Task directions → Look through the records below for the line holding "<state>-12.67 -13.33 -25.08". Write it out exactly, with each following line through the line holding "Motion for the".

Information given →
---

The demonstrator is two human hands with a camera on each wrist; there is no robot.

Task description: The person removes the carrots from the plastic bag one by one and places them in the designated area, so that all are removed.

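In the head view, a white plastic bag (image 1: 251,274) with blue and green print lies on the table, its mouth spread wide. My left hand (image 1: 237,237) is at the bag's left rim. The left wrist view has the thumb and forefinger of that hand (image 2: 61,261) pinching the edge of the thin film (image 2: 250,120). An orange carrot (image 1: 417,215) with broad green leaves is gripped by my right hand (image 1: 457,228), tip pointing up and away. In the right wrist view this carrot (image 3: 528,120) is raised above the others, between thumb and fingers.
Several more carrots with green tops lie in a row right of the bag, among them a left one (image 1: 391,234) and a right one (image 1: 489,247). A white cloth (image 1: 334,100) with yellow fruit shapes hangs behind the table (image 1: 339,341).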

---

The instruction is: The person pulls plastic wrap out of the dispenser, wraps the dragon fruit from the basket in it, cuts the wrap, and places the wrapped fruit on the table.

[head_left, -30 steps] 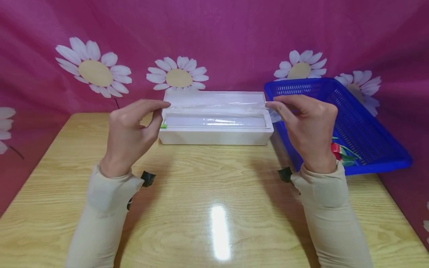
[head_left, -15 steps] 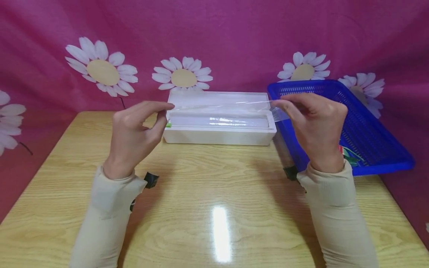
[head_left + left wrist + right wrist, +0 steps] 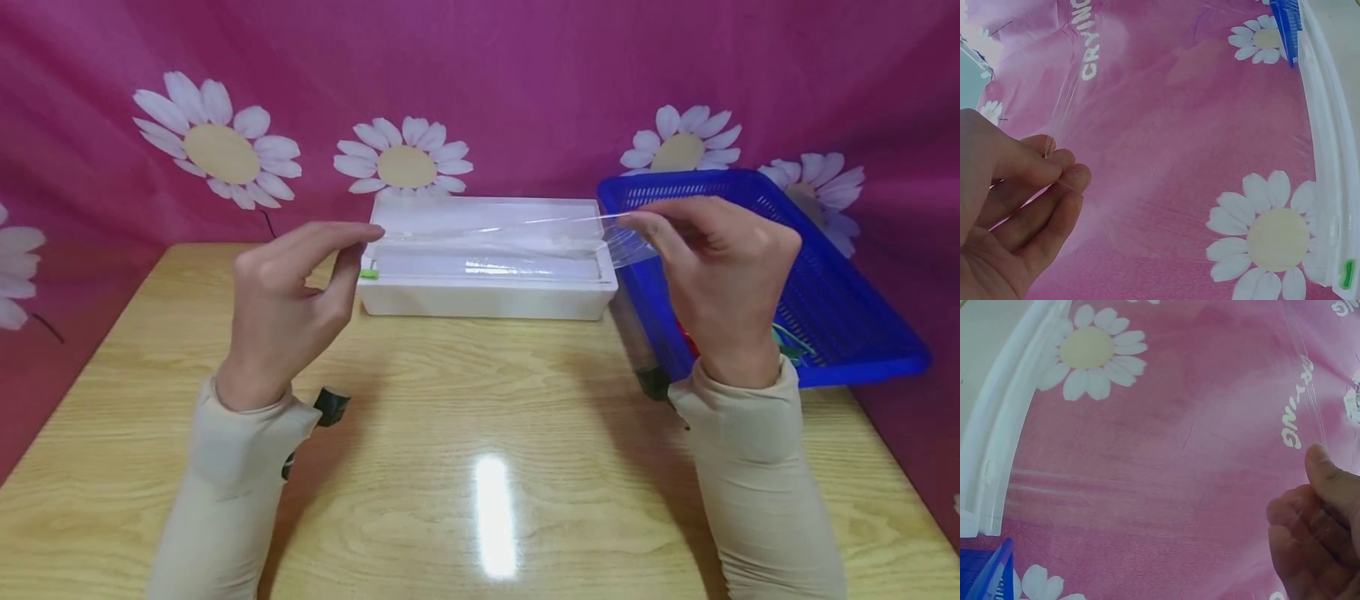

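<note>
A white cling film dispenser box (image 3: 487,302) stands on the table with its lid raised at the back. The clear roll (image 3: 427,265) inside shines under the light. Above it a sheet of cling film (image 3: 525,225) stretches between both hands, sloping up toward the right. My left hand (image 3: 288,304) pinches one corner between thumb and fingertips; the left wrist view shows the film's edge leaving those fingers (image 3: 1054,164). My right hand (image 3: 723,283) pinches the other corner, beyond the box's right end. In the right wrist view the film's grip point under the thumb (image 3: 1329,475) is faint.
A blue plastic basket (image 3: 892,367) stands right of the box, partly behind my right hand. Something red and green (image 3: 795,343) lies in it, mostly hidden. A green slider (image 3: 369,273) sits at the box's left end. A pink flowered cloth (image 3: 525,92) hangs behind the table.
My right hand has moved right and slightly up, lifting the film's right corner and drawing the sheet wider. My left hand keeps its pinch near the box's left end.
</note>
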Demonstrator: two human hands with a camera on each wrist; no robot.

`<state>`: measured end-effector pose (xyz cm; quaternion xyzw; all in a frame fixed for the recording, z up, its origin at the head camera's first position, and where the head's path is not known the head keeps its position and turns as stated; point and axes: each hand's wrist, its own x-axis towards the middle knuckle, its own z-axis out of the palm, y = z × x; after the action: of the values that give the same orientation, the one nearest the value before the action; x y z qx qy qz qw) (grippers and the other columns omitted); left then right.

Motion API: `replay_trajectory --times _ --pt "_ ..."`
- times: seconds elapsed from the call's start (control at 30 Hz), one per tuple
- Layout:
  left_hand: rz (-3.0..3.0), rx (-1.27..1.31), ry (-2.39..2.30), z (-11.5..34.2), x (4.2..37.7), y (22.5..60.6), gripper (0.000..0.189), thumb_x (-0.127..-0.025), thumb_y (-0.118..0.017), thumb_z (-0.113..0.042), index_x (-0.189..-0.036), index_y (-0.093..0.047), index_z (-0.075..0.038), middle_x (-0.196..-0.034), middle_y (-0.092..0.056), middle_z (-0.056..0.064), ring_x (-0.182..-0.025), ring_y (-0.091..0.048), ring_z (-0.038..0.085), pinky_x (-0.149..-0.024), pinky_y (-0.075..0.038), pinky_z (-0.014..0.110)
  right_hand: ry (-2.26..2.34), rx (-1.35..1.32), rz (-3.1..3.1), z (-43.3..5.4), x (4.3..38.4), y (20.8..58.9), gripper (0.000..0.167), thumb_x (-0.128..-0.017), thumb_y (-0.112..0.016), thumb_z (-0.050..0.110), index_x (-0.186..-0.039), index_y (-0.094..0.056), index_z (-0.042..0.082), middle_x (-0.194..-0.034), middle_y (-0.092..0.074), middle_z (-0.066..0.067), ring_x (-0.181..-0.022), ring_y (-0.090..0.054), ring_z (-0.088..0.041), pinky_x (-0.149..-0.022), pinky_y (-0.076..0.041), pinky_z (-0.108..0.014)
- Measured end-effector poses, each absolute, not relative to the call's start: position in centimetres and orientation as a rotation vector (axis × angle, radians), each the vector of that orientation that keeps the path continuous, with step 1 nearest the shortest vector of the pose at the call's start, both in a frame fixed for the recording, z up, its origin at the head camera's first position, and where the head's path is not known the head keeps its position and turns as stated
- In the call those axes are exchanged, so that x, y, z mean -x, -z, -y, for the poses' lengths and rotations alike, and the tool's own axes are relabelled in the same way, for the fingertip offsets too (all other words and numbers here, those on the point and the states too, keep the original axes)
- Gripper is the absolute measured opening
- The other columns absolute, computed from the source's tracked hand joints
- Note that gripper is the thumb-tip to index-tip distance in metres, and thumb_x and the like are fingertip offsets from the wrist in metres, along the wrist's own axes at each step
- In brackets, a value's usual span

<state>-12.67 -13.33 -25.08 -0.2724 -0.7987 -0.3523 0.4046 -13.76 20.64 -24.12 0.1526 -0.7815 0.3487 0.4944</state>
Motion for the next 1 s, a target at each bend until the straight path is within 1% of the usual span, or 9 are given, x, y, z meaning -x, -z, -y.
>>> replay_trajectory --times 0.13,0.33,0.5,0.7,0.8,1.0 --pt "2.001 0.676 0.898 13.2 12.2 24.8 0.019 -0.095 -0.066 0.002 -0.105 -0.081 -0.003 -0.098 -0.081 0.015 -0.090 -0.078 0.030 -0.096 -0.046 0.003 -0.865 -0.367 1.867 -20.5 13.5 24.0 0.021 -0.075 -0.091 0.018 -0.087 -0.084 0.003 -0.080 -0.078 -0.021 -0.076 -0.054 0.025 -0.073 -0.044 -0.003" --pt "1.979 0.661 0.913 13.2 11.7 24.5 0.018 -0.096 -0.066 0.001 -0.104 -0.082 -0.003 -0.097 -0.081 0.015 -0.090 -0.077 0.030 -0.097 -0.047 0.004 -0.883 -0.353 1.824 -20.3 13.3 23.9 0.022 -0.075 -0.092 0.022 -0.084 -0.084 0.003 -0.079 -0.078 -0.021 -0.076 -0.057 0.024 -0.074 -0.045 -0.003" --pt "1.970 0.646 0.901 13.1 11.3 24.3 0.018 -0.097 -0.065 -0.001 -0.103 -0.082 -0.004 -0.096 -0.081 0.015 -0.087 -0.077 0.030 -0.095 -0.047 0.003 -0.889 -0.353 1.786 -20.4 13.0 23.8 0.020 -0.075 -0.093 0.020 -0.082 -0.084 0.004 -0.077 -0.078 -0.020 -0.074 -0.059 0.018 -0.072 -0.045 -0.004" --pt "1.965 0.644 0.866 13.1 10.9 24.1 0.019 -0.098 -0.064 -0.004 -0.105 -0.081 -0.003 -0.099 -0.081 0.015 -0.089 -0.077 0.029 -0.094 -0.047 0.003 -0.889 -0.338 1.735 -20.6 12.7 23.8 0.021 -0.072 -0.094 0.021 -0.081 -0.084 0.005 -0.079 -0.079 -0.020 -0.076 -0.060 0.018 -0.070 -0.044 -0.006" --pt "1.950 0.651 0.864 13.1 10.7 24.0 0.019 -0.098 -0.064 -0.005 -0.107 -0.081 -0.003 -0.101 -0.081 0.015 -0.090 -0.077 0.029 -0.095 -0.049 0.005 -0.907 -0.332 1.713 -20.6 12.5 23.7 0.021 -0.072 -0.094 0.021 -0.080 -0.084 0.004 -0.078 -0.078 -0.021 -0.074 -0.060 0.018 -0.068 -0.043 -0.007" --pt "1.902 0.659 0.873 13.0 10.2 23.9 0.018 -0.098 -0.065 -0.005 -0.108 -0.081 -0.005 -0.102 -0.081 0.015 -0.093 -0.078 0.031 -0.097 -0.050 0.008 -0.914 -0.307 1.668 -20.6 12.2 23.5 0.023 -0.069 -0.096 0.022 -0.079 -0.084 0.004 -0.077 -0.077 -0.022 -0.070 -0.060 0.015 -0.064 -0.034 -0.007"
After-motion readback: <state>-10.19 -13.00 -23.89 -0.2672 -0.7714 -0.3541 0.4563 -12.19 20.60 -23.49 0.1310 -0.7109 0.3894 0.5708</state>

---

Answer for this exercise →
<state>-12.67 -13.33 -25.08 -0.2724 -0.7987 -0.3523 0.4046 -13.76 20.64 -24.12 0.1526 -0.7815 0.3487 0.4944</state>
Motion for the next 1 s, a target at each bend until the straight path is within 1% of the usual span, or 9 are given, x, y, z meaning -x, -z, -y.

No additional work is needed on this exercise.